*TASK TO CARRY OUT*
All the data must be output exactly as given.

*SUPPLIED MATERIAL*
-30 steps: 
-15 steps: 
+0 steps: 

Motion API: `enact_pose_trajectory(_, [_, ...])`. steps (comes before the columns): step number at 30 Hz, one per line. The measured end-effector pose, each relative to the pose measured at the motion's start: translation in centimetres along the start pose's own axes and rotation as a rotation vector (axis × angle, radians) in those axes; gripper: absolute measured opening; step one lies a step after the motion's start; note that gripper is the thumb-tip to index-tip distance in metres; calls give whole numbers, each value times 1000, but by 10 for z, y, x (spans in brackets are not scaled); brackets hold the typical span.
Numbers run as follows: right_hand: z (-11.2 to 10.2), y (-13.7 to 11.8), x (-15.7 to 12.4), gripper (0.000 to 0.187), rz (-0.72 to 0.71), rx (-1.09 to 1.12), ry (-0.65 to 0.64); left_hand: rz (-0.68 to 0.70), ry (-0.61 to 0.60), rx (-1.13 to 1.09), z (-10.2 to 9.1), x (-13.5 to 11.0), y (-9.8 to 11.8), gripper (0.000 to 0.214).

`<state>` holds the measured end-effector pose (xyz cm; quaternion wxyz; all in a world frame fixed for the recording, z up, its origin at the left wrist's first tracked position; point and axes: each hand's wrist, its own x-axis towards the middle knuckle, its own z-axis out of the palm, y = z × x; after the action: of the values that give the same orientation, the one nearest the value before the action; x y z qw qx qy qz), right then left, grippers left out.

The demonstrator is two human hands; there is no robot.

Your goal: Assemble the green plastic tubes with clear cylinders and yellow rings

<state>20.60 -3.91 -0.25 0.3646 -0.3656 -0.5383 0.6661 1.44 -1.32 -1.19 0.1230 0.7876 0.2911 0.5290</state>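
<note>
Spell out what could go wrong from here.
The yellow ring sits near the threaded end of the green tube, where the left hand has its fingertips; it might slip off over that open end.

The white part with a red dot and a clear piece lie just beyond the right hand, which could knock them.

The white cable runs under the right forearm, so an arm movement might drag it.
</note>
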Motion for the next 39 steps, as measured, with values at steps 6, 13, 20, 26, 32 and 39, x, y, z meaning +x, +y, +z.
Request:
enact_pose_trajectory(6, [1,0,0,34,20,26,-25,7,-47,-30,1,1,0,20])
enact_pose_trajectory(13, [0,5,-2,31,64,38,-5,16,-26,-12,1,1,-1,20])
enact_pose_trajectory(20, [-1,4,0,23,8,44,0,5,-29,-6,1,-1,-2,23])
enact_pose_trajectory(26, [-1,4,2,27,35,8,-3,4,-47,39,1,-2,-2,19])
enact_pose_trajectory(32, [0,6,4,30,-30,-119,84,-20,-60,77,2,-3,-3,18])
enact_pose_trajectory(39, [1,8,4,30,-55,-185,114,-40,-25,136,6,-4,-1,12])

*SOLUTION BELOW*
-30 steps: 
-15 steps: 
+0 steps: 

Motion API: `enact_pose_trajectory(_, [_, ...])`. steps (comes before the columns): step number at 30 Hz, one per line. The measured end-effector pose, each relative to the pose measured at the motion's start: translation in centimetres along the start pose's own axes and rotation as a rotation vector (axis × angle, radians) in those axes; gripper: absolute measured opening; step one lies a step after the motion's start; note that gripper is the thumb-tip to index-tip distance in metres; calls give whole numbers, each value times 1000, but by 10 for z, y, x (spans in brackets are not scaled); brackets hold the typical span.
Numbers run as follows: right_hand: z (-11.2 to 10.2), y (-13.7 to 11.8), x (-15.7 to 12.4), gripper (0.000 to 0.187), rz (-0.72 to 0.71), rx (-1.09 to 1.12), ry (-0.65 to 0.64); left_hand: rz (-0.68 to 0.70), ry (-0.61 to 0.60), rx (-1.13 to 1.09), z (-10.2 to 9.1), x (-13.5 to 11.0), y (-9.8 to 11.8), gripper (0.000 to 0.214).

`<state>` holds the measured end-effector pose (xyz cm; quaternion wxyz; all in a world frame fixed for the recording, z up, its origin at the left wrist's first tracked position; point and axes: each hand's wrist, its own x-axis towards the middle knuckle, its own z-axis out of the palm, y = z × x; after the action: of the values that give the same orientation, the one nearest the value before the action; x y z qw qx qy qz), right then left, grippers left out.

The demonstrator is two human hands; there is no robot.

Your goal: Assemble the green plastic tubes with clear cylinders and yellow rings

<state>20.60 -3.91 -0.25 0.3646 -0.3656 -0.5383 0.6661 1.44 -1.32 -1.19 0.1230 0.7876 0.2911 0.5290</state>
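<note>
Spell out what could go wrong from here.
The yellow ring sits near the threaded end of the green tube, where the left hand has its fingertips; it might slip off over that open end.

The white part with a red dot and a clear piece lie just beyond the right hand, which could knock them.

The white cable runs under the right forearm, so an arm movement might drag it.
</note>
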Motion for the next 39 steps, as measured, with values at steps 6, 13, 20, 26, 32 and 39, x, y, z meaning +x, +y, +z.
Request:
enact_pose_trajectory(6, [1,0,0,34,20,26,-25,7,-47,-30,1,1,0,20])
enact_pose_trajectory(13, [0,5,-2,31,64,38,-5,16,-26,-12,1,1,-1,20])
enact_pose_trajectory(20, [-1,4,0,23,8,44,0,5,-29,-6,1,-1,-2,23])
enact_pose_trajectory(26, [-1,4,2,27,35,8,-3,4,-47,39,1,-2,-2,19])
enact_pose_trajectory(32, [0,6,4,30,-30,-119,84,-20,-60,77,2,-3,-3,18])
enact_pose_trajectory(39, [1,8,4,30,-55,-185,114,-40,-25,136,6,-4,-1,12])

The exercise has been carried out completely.